The second punctuation to show emphasis is the bracket. Brackets “[ ]” are used to show that something has been added or changed to an original text. For example, let’s look at the following sentence:
“Jackie jumped [rather clumsily] when a spider landed beside her!”
In this sentence the writer is giving a quote (shown by the use of quotation marks) of an original text, i.e., “Jackie jumped when a spider landed beside her!” However, the writer has added a couple of additional words to that original text, i.e., [rather clumsily]. The words in the brackets show the reader that the writer has added to the original text.

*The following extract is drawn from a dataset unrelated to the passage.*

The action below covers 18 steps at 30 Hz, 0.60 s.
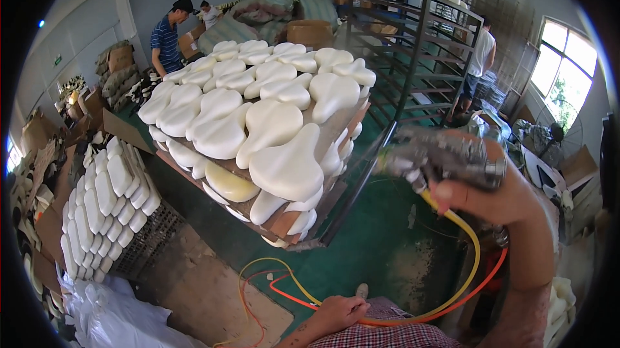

The third punctuation to show emphasis is the use of ellipses. Ellipses “…” are dots that show the reader that a word or a group of words have been left out on purpose. This is done in order to shorten the writing or because the additional words are not relevant to what is being described or needed. Ellipses are also used to show a pause in a dialogue. The ellipsis always has three periods or dots (…) except when the ellipsis comes at the end of a sentence. Then it will contain either, four periods (….), three periods and a question mark (…?) or three periods and an exclamation point (…!). Let’s look at the following two sentences:
The audience stood up and began singing “We are the champions my friends…” in perfect unison!
She checked off her list of items that included a comb, toothbrush, deodorant, camera….
In the first sentence the audience begins to sing very familiar words to a song. Rather than to write out all of the words (which could violate copyright laws), the writer indicates that the song continued through the use of the ellipses.
In the second sentence we see that a list of items is being described but the remainder of those items is not important so they are left off using the ellipses. In addition, as the list ends the sentence, a fourth dot is added to show the sentence and list has ended.